Plaque psoriasis: It is the commonest type of psoriasis. It causes inflamed patches that cover the skin. These patches are usually reddish and covered with white-silver plaques or scales, and are commonly found on the scalp, knees, and elbows.
Pustular psoriasis: This type of psoriasis is very common in adults. It causes the formation of whitish blisters. These blisters are usually filled with pus. Pustular psoriasis also causes inflammation and reddening of the skin. It mainly occurs in the feet or hands, but sometimes, can be widespread.
Inverse psoriasis: The skin in this condition is usually inflamed, shiny, and red. Inverse psoriasis develops under the breasts or armpits, around the genital skin folds, and in the groin.
Erythrodermic psoriasis: This is a rare form of the disorder, and usually severe. It usually affects a large part of the body at once. People who have this condition usually have skin that appears near sunburned. Large sheets of scales slough off at the same time. People with erythrodermic psoriasis usually have a fever or may become ill. It may become life-threatening so affected people should see their GP without delay.
What are the causes of psoriasis?
Clinicians are unclear as to the main causes of psoriasis. However, decades of research have revealed that two main factors contribute to psoriasis: the immune system and genetics.

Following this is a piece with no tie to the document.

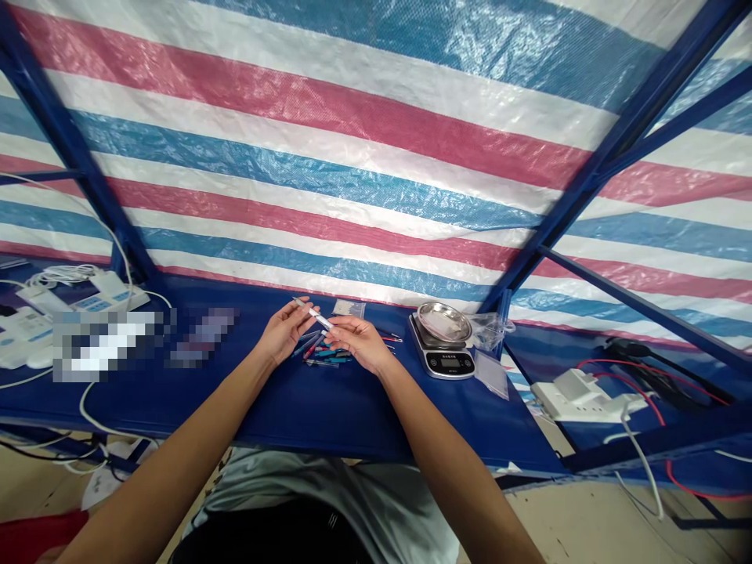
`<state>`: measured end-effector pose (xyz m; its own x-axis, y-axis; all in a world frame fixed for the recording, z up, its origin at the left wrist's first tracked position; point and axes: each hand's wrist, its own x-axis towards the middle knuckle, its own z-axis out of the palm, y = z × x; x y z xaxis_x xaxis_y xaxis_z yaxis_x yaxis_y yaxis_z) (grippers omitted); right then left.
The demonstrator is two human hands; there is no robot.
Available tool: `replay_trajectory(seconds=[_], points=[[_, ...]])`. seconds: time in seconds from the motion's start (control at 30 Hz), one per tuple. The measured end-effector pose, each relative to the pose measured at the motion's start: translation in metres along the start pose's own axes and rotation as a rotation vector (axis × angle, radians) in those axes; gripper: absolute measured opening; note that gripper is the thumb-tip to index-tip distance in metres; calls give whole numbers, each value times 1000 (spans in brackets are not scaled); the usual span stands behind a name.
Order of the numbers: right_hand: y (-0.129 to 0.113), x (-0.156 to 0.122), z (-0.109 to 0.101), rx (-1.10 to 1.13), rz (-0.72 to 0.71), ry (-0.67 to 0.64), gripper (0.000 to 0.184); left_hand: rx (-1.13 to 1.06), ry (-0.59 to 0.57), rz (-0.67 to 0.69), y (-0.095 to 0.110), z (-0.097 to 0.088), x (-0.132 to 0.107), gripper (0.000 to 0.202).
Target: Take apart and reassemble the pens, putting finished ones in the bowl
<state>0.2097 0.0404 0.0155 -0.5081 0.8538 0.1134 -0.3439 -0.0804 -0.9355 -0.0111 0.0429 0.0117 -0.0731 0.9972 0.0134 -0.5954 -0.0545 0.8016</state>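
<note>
A slim white pen (318,316) is held level between my two hands, above the blue table. My left hand (286,332) pinches its upper left end, and my right hand (357,341) grips the lower right end with thumb and fingers. Below and behind the hands lies a loose pile of pens (329,354), in blue, teal, red and dark colours. Part of the pile is hidden by my right hand. Just beyond the pen, a small clear plastic bag (348,309) with pale contents lies flat.
Right of the pile stands a digital scale (449,363) with a round metal tray (444,322). Clear plastic bags (491,374) lie beside it. A white power strip (581,398) with red and white cables sits far right; chargers and cables (88,294) crowd the left. A striped tarp (329,180) hangs behind.
</note>
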Motion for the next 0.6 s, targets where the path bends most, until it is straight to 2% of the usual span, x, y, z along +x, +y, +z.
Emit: replay_trajectory(seconds=[0.1, 0.2, 0.27, 0.33, 0.4, 0.47, 0.53, 0.6], points=[[-2, -2, 1, -44, 24, -31, 51, 28, -15, -38, 3, 1, -2, 28], [-5, -4, 3, -105, 33, -92, 51, 36, -5, -2, 7, 0, 2, 37], [-6, -4, 4, -151, 38, -90, 49, 58, 63, 74, 12, -6, 6, 44], [-7, -3, 2, -165, 43, -33, 46, 177, 164, 166, 18, -15, 11, 51], [-8, 0, -1, -151, 30, 42, 44, 445, 245, 239, 27, -28, 14, 57], [-8, 4, -7, -149, -6, 117, 44, 830, 301, 286, 34, -41, 14, 55], [-8, 8, -15, -190, -49, 206, 44, 1189, 292, 304, 37, -51, 15, 47], [-7, 11, -25, -316, -96, 318, 41, 1423, 226, 326, 34, -58, 15, 40]])
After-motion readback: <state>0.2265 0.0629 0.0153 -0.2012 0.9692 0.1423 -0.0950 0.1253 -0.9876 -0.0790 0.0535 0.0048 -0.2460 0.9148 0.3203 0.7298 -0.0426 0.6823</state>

Psoriasis is rightly described as an autoimmune condition. An autoimmune condition is one that results from the body’s attack against itself. Psoriasis is an autoimmune condition that occurs when white blood cells attack the skin cells by error. These white blood cells are called T cells.
Normally, white blood cells defend the body against bacteria and infections. When the white blood cells attack, the production of skin cells goes into overdrive. This means that new skin cells are developed too quickly. The skin cells are pushed to the surface where they accumulate.
The result is the formation of plaques that are associated with psoriasis. The attack also causes reddening of the skin cells, as well as inflammation of some areas of the skin.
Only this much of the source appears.